John Wick: Chapter 2 (Chad Stahelski, 2017)

When John Wick burst into theaters in 2014, it was immediately hailed as one of the best, most tightly made action films of the decade, and for good reason. Its combination of standard genre elements with an unusually sleek and confident stylization made it an irresistible gem, especially when factoring in a surprisingly strong element of world-building in its construction of a world filled with assassins and a perfectly attuned Keanu Reeves as the eponymous master assassin. John Wick: Chapter 2 adopts at once a similar and entirely different approach, expanding the first film’s relatively narrow scope and dialing the violence up to an even more absurd degree, without sacrificing much the original’s sense of weight and yes, bliss.

John Wick: Chapter 2 picks up almost immediately after the first, complete with a directly connected prologue, featuring an amusingly louche gangster played by Peter Stormare and full of escalating car crashes and fistfights (the trademark gun fu of the series is purposely delayed for maximal effect until the end of the scene). After this vehicular mayhem, the film mostly settles down for its first act, as John Wick attempts to retire again, only to be thrust back into the world by a blood oath he had previously made. Said oath requires him to go to Rome to carry out a contract on a high-ranking crime lord, which leads John down a rabbit hole full of conspiracy and betrayal.

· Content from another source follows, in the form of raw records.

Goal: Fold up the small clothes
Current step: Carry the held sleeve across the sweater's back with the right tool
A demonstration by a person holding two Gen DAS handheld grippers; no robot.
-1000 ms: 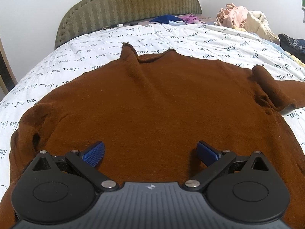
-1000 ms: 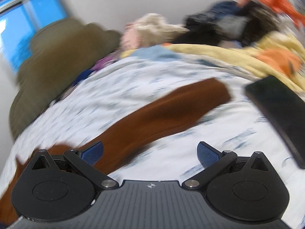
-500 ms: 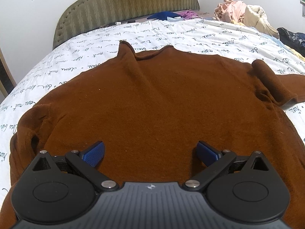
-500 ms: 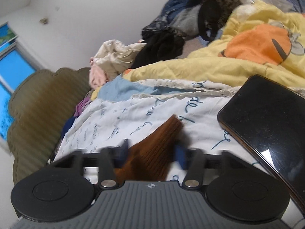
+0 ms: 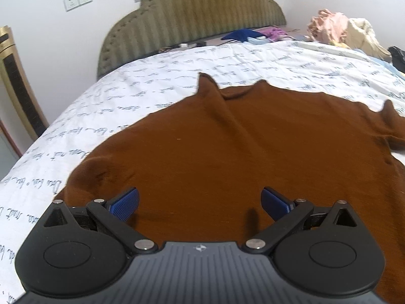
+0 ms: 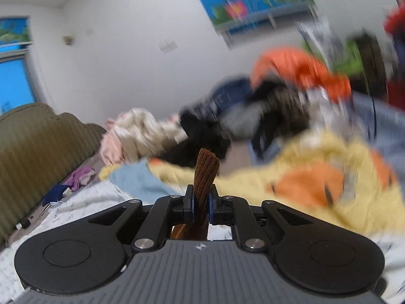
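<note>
A brown knit sweater lies spread flat on the white printed bedsheet, collar toward the headboard. My left gripper hovers open over the sweater's lower body, empty. My right gripper is shut on the ribbed cuff of the sweater's sleeve, which sticks up between the fingers. The sleeve is lifted off the bed. The rest of the sleeve is hidden below the right gripper.
An olive padded headboard stands at the far end. A pile of mixed clothes and a yellow and orange blanket lie at the bed's right side. Pink and cream clothes sit at the back right.
My right gripper closed on the sleeve cuff and lifted it, tilting upward. My left gripper shifted slightly left over the sweater and stayed open. The sweater's right shoulder got pulled.
</note>
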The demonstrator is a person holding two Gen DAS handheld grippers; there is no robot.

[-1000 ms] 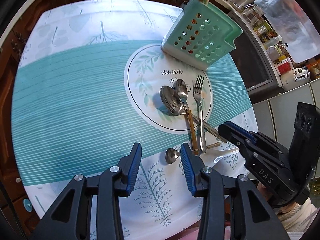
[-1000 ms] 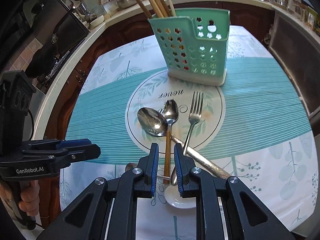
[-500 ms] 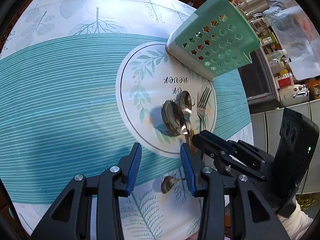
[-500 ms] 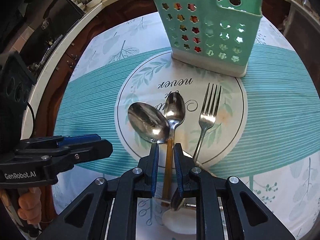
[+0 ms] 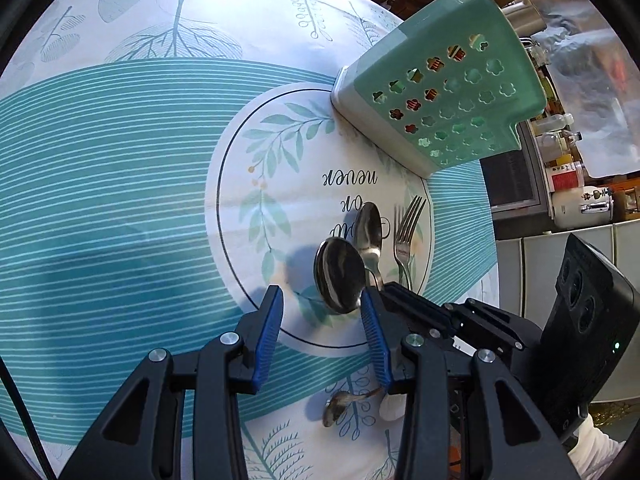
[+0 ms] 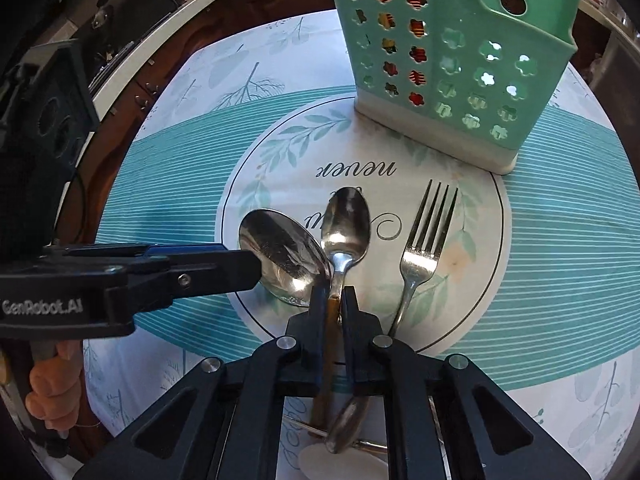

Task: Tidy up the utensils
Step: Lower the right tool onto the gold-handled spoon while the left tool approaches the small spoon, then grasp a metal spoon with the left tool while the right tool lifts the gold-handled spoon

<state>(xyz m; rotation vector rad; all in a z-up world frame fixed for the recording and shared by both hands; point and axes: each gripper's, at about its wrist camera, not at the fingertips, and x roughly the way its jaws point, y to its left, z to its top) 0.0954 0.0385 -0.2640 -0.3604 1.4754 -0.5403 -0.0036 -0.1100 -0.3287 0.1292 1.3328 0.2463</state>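
Note:
A green perforated utensil holder [image 6: 456,60] stands at the far side of the round table; it also shows in the left wrist view [image 5: 444,92]. A large spoon [image 6: 282,256], a wooden-handled spoon [image 6: 346,224] and a fork [image 6: 426,240] lie in front of it. My right gripper [image 6: 334,300] is nearly shut around the wooden-handled spoon's handle. My left gripper [image 5: 320,316] is open, its jaws beside the large spoon's bowl [image 5: 339,276], holding nothing.
A small spoon [image 5: 340,404] and a white ceramic spoon [image 6: 340,460] lie near the table's front edge. Chopsticks stand in the holder. Kitchen counters, bottles [image 5: 560,148] and an appliance ring the table.
Both grippers moved forward and down toward the utensils. The right gripper's fingers now straddle the wooden-handled spoon's handle; the left gripper now sits at the large spoon.

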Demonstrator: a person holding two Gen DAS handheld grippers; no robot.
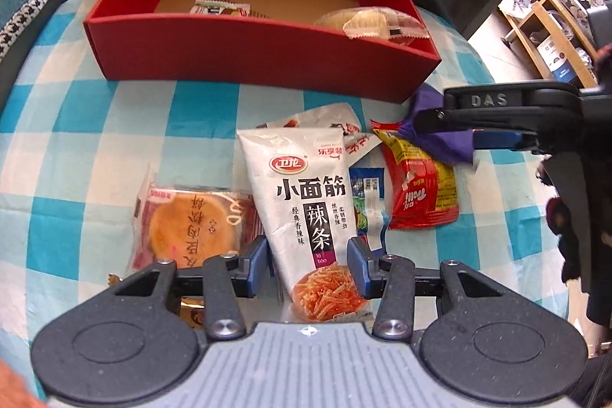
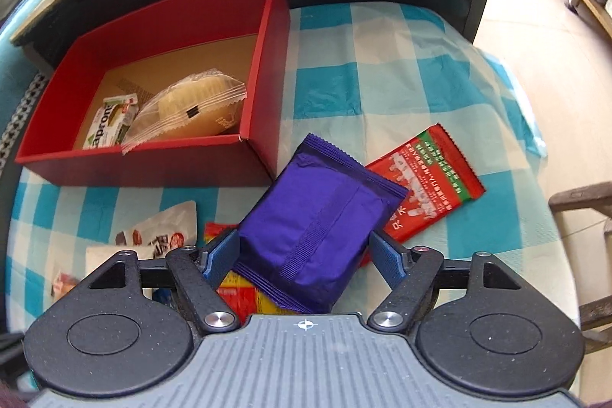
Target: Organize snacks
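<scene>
Pick-up stage of sorting snacks into the red box (image 1: 244, 52), which stands at the far side of the blue-checked tablecloth (image 1: 76, 140). The box already holds a small green-and-white packet (image 2: 111, 125) and a clear-wrapped pastry (image 2: 191, 109). The left gripper (image 1: 310, 266) has its blue pads closed on the lower edges of the white spicy-strip bag (image 1: 306, 201), which rises upright between them. To its left lies a wrapped round cake (image 1: 191, 220); to its right, a blue-and-white packet (image 1: 369, 205) and a red-and-yellow sachet (image 1: 420, 186). The right gripper (image 2: 306, 259) carries the purple packet (image 2: 317, 220), pinched at its two sides and tilted, just off the near right corner of the box; a red wrapper (image 2: 428, 182) lies beyond it on the cloth. Judged next move: each held packet must travel over the near wall and be released onto free floor of the box, one hand at a time to avoid collision.
</scene>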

All of this is fairly standard, but what sets John Wick: Chapter 2 apart from its own predecessor, let alone the standard action film, is how willing it is to follow John into what becomes something approaching a maximal amount of aestheticized violence. For whatever reason, returning director Chad Stahelski decides to considerably ramp up the explicitness of the action scenes from the first installment, and this has the effect of making the deaths seem more and less impactful. There might not be the tightness of John Wick, with its sequestered four setpieces, but the continual action allows the latter two acts to continually set John in situations of imminent danger. There is of course no doubt that he will survive, but much of the pleasure is in seeing his varying methods, ranging from knives to a Benelli M4 shotgun (resulting in some truly awe-inspiring carnage) to a silenced pistol (with which he has a laughably amazing shootout with an assassin played by Common in a public space) to yes, a pencil.

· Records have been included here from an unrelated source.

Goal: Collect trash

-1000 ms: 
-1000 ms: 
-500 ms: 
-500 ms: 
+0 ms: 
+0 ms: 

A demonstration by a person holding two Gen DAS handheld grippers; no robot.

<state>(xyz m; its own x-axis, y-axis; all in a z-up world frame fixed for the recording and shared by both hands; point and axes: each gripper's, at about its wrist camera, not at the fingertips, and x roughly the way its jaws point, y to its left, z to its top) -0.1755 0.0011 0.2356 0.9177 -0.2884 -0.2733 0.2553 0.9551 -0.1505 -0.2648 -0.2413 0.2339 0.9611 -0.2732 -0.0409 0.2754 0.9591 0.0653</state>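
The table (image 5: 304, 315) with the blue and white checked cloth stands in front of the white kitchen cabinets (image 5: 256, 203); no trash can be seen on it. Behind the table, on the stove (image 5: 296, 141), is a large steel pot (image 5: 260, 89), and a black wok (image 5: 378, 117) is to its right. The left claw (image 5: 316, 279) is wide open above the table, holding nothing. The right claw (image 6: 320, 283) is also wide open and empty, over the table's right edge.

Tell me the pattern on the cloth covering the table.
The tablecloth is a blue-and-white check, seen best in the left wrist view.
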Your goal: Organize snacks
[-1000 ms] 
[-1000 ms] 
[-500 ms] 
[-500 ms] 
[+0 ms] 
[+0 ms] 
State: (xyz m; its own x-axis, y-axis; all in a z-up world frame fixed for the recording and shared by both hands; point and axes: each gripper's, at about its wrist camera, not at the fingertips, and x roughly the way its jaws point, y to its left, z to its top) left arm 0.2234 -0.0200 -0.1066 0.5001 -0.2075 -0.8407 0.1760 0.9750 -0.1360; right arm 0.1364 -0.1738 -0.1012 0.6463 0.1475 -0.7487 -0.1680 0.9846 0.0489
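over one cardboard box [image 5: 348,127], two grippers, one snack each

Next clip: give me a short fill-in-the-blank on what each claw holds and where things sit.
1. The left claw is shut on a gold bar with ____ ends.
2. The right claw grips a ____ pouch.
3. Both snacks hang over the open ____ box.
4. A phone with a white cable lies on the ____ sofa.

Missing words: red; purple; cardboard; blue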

And equally entertaining is seeing the innovations in narrative and setting; the Continental hotel (exclusively for assassins) is shown to have a sister location in Rome, there is a secret physical registry of assassins complete with women operating switchboards, and John has a run in with an underground network of assassins masquerading as homeless people, led by The Bowery King (Laurence Fishburne). All of these do a great deal to hint at even more, to celebrate the maximalism allowed by a sequel without sacrificing what makes the first film great. For at the end of the day, illustrated most clearly by the incredible climax set in a hall of mirrors art installation, John Wick: Chapter 2 is about its action, gloriously shot in crisp neon and anchored by an unwaveringly solid physical actor, and as a result it soars. And the dog lives.